WHAT IS BEING ASKED:
Output only the lines that run from the line holding "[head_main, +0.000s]" to the end of the entries, both ends included, and skip the pictures.

EXERCISE MATERIALS:
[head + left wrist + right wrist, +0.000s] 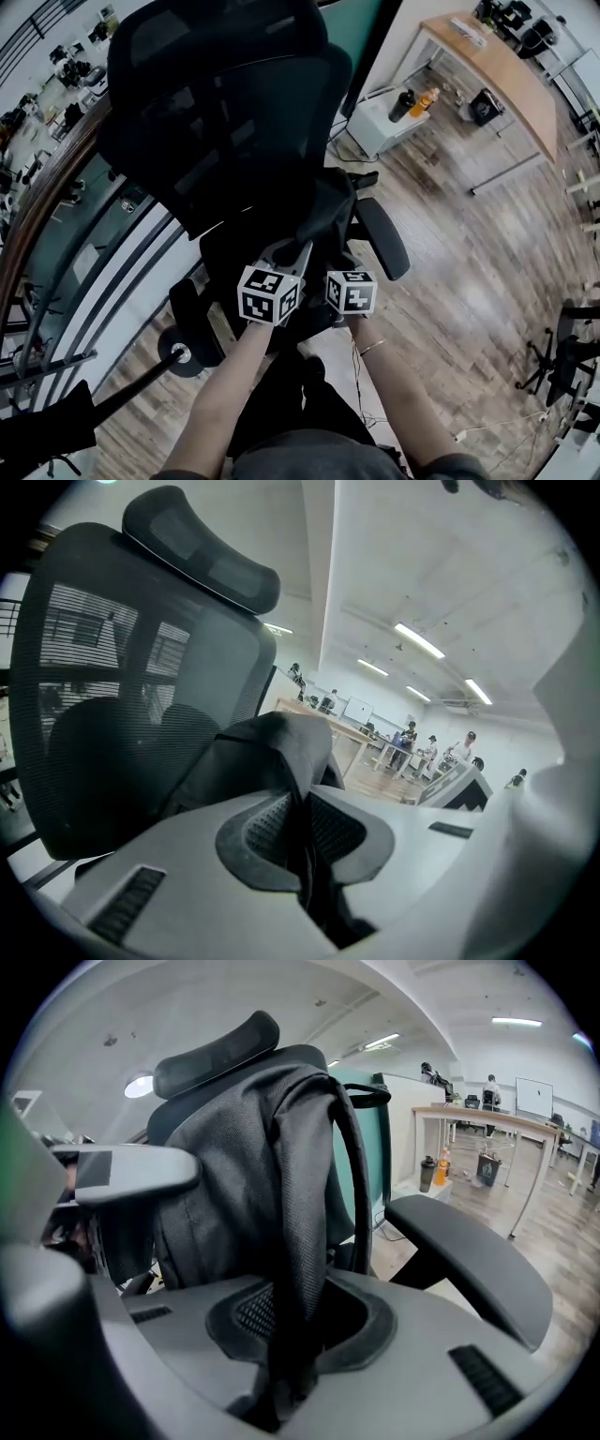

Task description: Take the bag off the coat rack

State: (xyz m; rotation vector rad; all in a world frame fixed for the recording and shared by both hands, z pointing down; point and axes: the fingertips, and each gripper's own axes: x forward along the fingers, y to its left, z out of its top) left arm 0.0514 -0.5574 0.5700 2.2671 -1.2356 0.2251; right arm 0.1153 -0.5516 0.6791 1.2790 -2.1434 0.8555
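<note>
Gripping a fold of the dark bag (234, 1166) with the left gripper (305, 855), jaws almost together. Pinching its mesh strap (302, 1232) with the right gripper (295, 1335), jaws slightly apart. Standing before the office chair (216, 84) backrest, over the seat; contents unseen.

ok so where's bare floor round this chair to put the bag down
Bare wood floor lies right of the office chair and its armrest, stretching toward the white cabinet and long table. The left is crowded: a railing runs close beside the chair. The bag hangs over the seat.
</note>
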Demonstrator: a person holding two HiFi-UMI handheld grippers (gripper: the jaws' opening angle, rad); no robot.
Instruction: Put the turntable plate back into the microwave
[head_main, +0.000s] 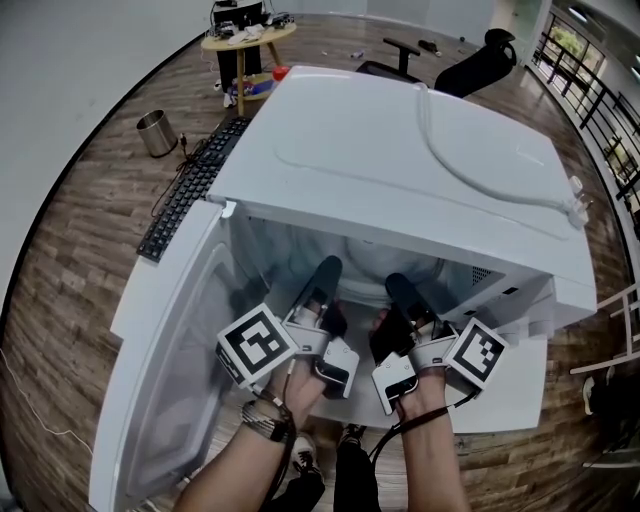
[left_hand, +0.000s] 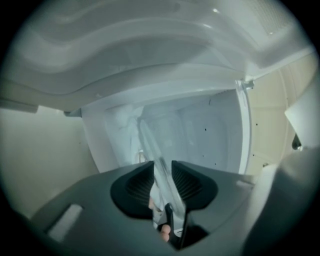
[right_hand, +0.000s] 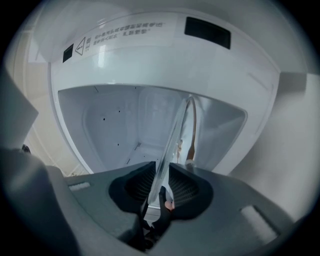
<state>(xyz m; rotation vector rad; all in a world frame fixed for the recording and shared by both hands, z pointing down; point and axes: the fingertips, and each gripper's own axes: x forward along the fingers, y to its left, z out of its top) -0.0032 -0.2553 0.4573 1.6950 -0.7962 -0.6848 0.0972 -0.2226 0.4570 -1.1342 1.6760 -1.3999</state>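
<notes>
Placement looks nearly done: the turntable plate is inside the microwave cavity, its near rim running between the pads of my left gripper and right gripper. Both pairs of jaws stand apart around the glass, seemingly not pinching it. The next move, I judge, calls for checking the plate sits level, then drawing both grippers straight back.

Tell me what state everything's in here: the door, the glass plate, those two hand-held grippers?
Microwave door: swung wide open.
Turntable plate: inside the microwave, rim between both pairs of jaws.
Left hand-held gripper: open, pads not pressing the plate.
Right hand-held gripper: open, plate between its jaws.
</notes>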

ANSWER SPACE:
[head_main, +0.000s] 
[left_hand, +0.000s] 
[right_hand, +0.000s] 
<state>(xyz m; rotation vector rad; all in a world frame fixed for the recording and shared by both hands, z pointing down; point and axes: the fingertips, and each gripper's own axes: x forward along the fingers, y to its left, z out of its top) -0.0032 -0.2553 0.4573 1.6950 -0.7962 -0.6848 0.0972 -0.2226 0.4570 -1.1342 1.6760 -1.3999</state>
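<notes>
Placement looks nearly done: the turntable plate is inside the microwave cavity, its near rim running between the pads of my left gripper and right gripper. Both pairs of jaws stand apart around the glass, seemingly not pinching it. The next move, I judge, calls for checking the plate sits level, then drawing both grippers straight back.

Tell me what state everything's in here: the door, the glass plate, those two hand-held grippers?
Microwave door: swung wide open.
Turntable plate: inside the microwave, rim between both pairs of jaws.
Left hand-held gripper: open, pads not pressing the plate.
Right hand-held gripper: open, plate between its jaws.
</notes>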

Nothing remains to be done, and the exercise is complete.